At the same time astonishing scientific advances are increasing not only life expectancy but also the costs of healthcare. Budgets remain static in real terms, but health inflation and rising demand means we are staring over a financial abyss. Britain simply cannot afford to continue this ridiculous and outdated debate over the role of private medicine. The only thing that matters is what works in the most efficient and effective manner to ensure the best possible care that is free at point of delivery.

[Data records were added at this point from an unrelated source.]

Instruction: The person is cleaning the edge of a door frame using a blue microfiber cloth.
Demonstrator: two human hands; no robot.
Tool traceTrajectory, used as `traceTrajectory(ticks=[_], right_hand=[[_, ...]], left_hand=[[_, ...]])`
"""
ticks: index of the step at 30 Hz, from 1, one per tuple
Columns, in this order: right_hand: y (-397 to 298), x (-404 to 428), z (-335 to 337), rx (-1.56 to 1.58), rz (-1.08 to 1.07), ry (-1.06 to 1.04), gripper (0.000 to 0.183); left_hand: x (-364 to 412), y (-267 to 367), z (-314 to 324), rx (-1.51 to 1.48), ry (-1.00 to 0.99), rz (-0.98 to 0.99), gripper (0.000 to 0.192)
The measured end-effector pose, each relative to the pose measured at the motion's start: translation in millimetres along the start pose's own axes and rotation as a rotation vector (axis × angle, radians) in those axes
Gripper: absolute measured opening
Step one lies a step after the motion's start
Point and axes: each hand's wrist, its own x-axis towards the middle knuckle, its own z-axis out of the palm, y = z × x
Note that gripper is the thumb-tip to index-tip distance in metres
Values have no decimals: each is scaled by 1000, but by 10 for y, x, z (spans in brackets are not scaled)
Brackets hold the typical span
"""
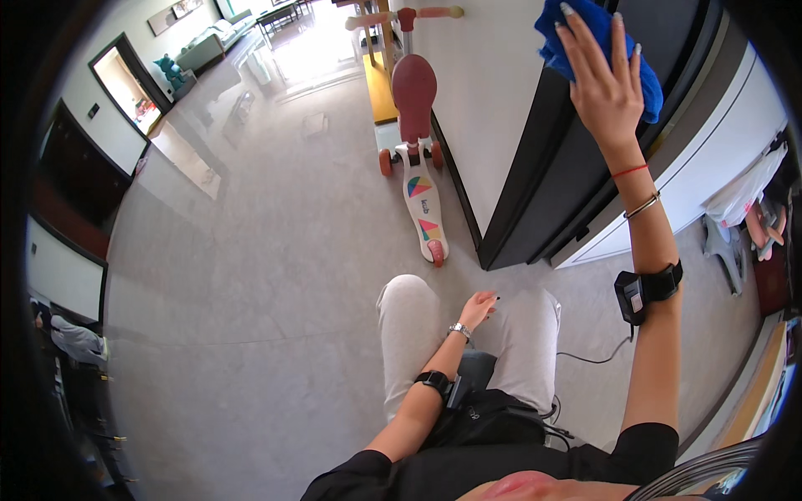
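Observation:
My right hand point(608, 103) is raised at the upper right, its fingers spread over a bright blue cloth point(651, 94). The palm holds the cloth flat against the dark door frame point(520, 200). Part of the cloth lies hidden under the hand. Low down between my knees, my left hand point(479, 308) hangs with loosely bent fingers and nothing visible in it. The light trousers point(407, 319) are on both sides of it.
A child's kick scooter point(423, 194) with a red seat stands along the white wall point(482, 106). To the right is a white door point(664, 194), with a plastic bag point(745, 188) beyond it. A black cable point(595, 361) trails by my right leg. Glossy grey floor point(250, 282) extends leftward.

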Motion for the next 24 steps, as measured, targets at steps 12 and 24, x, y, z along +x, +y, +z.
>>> traceTrajectory(ticks=[12, 24], right_hand=[[-837, -1097, 550, -630, -354, -155, 22], [-1111, -2249, 324, 359, -574, -810, 19]], left_hand=[[89, -98, -92, -1, 76, 67, 28], [58, -95, -148, 62, 173, 176, 25]])
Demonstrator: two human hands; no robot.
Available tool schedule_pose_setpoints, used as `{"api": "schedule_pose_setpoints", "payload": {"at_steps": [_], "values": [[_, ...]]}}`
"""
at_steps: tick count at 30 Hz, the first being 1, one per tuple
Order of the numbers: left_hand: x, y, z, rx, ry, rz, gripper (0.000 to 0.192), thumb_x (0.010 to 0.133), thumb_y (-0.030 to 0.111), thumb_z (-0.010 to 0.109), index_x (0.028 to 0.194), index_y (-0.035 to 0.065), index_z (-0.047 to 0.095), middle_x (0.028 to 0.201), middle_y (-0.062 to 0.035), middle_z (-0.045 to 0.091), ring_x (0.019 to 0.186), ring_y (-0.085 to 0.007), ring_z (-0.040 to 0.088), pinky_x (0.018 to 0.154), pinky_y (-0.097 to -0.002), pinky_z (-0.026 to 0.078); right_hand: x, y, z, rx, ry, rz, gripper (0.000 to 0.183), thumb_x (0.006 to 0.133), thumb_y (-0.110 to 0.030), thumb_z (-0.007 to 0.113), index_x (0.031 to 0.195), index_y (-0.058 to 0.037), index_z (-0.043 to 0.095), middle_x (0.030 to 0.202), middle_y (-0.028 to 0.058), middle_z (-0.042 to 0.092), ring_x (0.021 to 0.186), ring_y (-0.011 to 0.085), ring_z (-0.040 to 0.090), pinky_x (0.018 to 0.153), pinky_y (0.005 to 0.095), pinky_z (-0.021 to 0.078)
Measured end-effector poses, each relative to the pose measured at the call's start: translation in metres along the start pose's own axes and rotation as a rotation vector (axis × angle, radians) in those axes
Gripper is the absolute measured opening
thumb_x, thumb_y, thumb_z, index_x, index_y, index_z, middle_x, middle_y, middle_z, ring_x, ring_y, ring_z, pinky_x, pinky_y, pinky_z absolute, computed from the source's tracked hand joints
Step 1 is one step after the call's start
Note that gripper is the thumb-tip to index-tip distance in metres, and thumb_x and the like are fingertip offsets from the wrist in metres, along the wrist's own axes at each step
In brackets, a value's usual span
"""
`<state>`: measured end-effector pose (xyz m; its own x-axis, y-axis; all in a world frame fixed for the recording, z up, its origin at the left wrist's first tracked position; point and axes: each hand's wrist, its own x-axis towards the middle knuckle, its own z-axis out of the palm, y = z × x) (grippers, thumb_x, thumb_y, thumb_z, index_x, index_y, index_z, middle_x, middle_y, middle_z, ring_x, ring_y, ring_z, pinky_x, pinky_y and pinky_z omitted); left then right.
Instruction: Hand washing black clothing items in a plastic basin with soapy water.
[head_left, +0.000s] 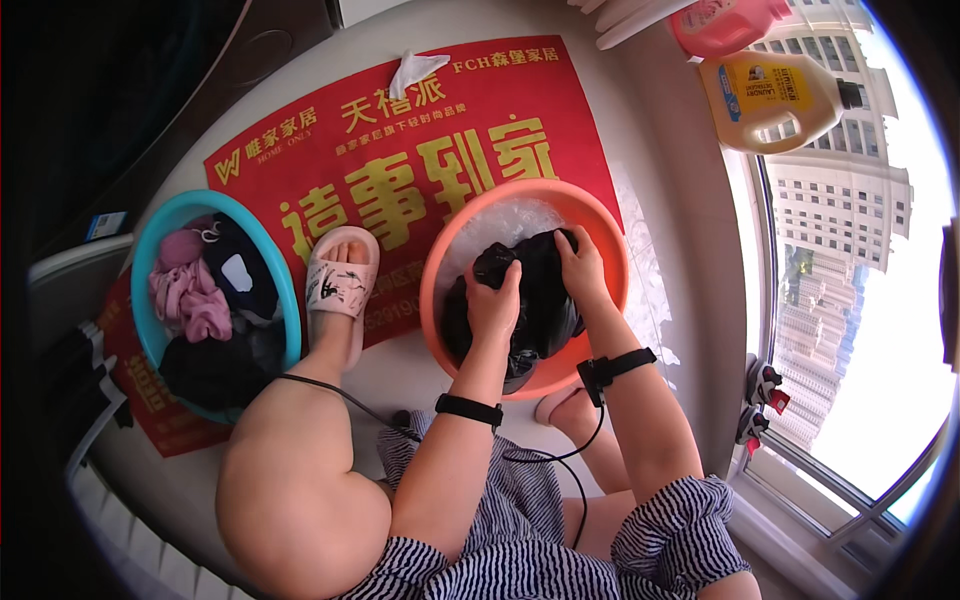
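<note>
Between my knees stands an orange plastic basin (616, 225) with sudsy water (510, 217) along its far side. A wet black garment (538, 274) fills much of it and shines where it is soaked. My left hand (491, 300) grips a bunched fold of the cloth, thumb on top. At the garment's upper right edge, my right hand (581, 266) pinches the fabric between thumb and fingers. The two hands are a short way apart, both over the basin. Parts of the cloth and the fingers beneath it are hidden.
To the left, a turquoise basin (141, 300) holds pink clothes (191, 296) and dark clothes (217, 375). A red printed mat (592, 150) bears a white cloth (416, 70). Detergent bottles (780, 101) stand by the window, small shoes (761, 382) on its ledge. Cables run from my wrist straps (469, 411).
</note>
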<state>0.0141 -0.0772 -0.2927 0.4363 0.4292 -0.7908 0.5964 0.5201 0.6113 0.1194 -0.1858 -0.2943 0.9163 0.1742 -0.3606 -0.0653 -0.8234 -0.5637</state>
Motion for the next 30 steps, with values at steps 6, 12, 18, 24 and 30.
{"api": "schedule_pose_setpoints", "payload": {"at_steps": [6, 12, 18, 24, 30], "values": [[0.017, -0.039, -0.027, 0.544, -0.017, 0.342, 0.077, 0.081, -0.009, 0.055, 0.148, 0.0228, 0.034, 0.151, -0.0291, 0.018, 0.139, -0.0442, 0.026, 0.111, -0.0430, 0.033, -0.017, 0.005, 0.060, -0.432, -0.422, -0.449, 0.079, 0.081, -0.002, 0.056, 0.152, -0.0191, 0.025, 0.157, 0.0234, 0.012, 0.140, 0.0439, 0.024, 0.114, 0.0491, 0.0237], [0.034, -0.057, -0.028, 0.473, -0.061, 0.185, 0.075, 0.077, -0.012, 0.053, 0.145, 0.0157, 0.040, 0.148, -0.0231, 0.026, 0.139, -0.0402, 0.028, 0.114, -0.0408, 0.027, 0.010, 0.037, 0.096, -0.758, -0.505, -0.576, 0.059, 0.084, -0.010, 0.052, 0.142, -0.0090, 0.042, 0.137, 0.0217, 0.049, 0.131, 0.0395, 0.040, 0.112, 0.0470, 0.0268], [0.035, -0.044, -0.029, 0.124, -0.040, 0.165, 0.074, 0.076, -0.005, 0.064, 0.144, 0.0142, 0.041, 0.146, -0.0185, 0.030, 0.137, -0.0317, 0.033, 0.113, -0.0374, 0.030, 0.034, 0.020, 0.088, -0.156, -0.358, -0.022, 0.044, 0.081, 0.001, 0.054, 0.123, -0.0052, 0.058, 0.131, 0.0200, 0.054, 0.119, 0.0324, 0.054, 0.098, 0.0369, 0.0436], [0.028, -0.012, -0.032, -0.579, -0.197, 0.062, 0.084, 0.091, 0.034, 0.065, 0.153, 0.0085, 0.016, 0.150, -0.0152, 0.031, 0.137, -0.0240, 0.034, 0.110, -0.0351, 0.032, -0.040, -0.053, 0.005, 0.610, -0.608, 0.044, 0.069, 0.072, 0.015, 0.045, 0.138, -0.0067, 0.048, 0.133, 0.0098, 0.051, 0.127, 0.0200, 0.046, 0.108, 0.0298, 0.0341], [-0.001, 0.008, -0.012, -0.803, -0.338, -0.146, 0.076, 0.088, 0.028, 0.068, 0.147, 0.0088, 0.025, 0.119, -0.0099, 0.052, 0.103, -0.0204, 0.058, 0.088, -0.0318, 0.050, -0.126, -0.066, -0.046, 0.191, -0.513, -0.355, 0.058, 0.077, 0.007, 0.066, 0.132, -0.0076, 0.054, 0.114, 0.0129, 0.055, 0.104, 0.0280, 0.059, 0.089, 0.0323, 0.0481]]}}
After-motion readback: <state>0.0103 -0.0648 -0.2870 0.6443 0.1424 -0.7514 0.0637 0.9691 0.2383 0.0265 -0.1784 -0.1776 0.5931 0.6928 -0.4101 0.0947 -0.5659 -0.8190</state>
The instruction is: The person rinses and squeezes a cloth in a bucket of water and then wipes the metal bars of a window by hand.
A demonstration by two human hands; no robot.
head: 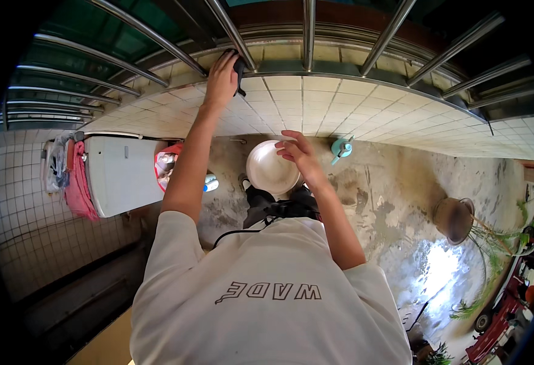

So deep is this bizarre prejudice against profits in the health world that one Downing Street study found taxpayers would prefer to pay nearly 50% more for services provided by the state than for identical services offered by private outfits. Yet most GPs have always been private contractors and increasingly, given a choice, patients are choosing private centres for treatment.

This stance seems strange when viewed from abroad. Forget the smokescreen of the US, since no one is demanding we import their system. Look instead at Germany, with more profit-driven hospitals than publicly run ones. Or Spain, where private firms provide huge chunks of healthcare in some regions. Even in Sweden, for so long the left's nirvana, market-led reforms have transformed health services.

Competition works in health, just as it works elsewhere. This is why the introduction of personal budgets is so potentially transformative for long-term patients, especially those with complex needs. One study found hospitals in areas with more choice had lower death levels. Another last year found it was associated with faster falls in 30-day mortality rates after heart attacks. A third found higher quality of care when GP surgeries were closer together.

Of course some private provision is poor, substandard and sometimes cruel; think only of those people with learning difficulties bullied so badly at the Winterbourne View care home. So are some state services, as Labour MP Ann Clwyd discovered with the dreadful lack of compassion shown to her dying husband. Remember the biggest health scandal in recent years occurred in two NHS hospitals in mid-Staffordshire, where hundreds of elderly patients died in the most hideous circumstances.

Britain needs to grow up when it comes to the NHS. We must raise standards, ensuring elderly and disabled patients are not repeatedly failed as they are at present, at a time of rigid austerity. The key issues are ones of management, regulation and harnessing of technology, not who provides the consequent care and treatment. The truth is that those protesting so loudly over "privatisation" are harming the institution they seek to protect.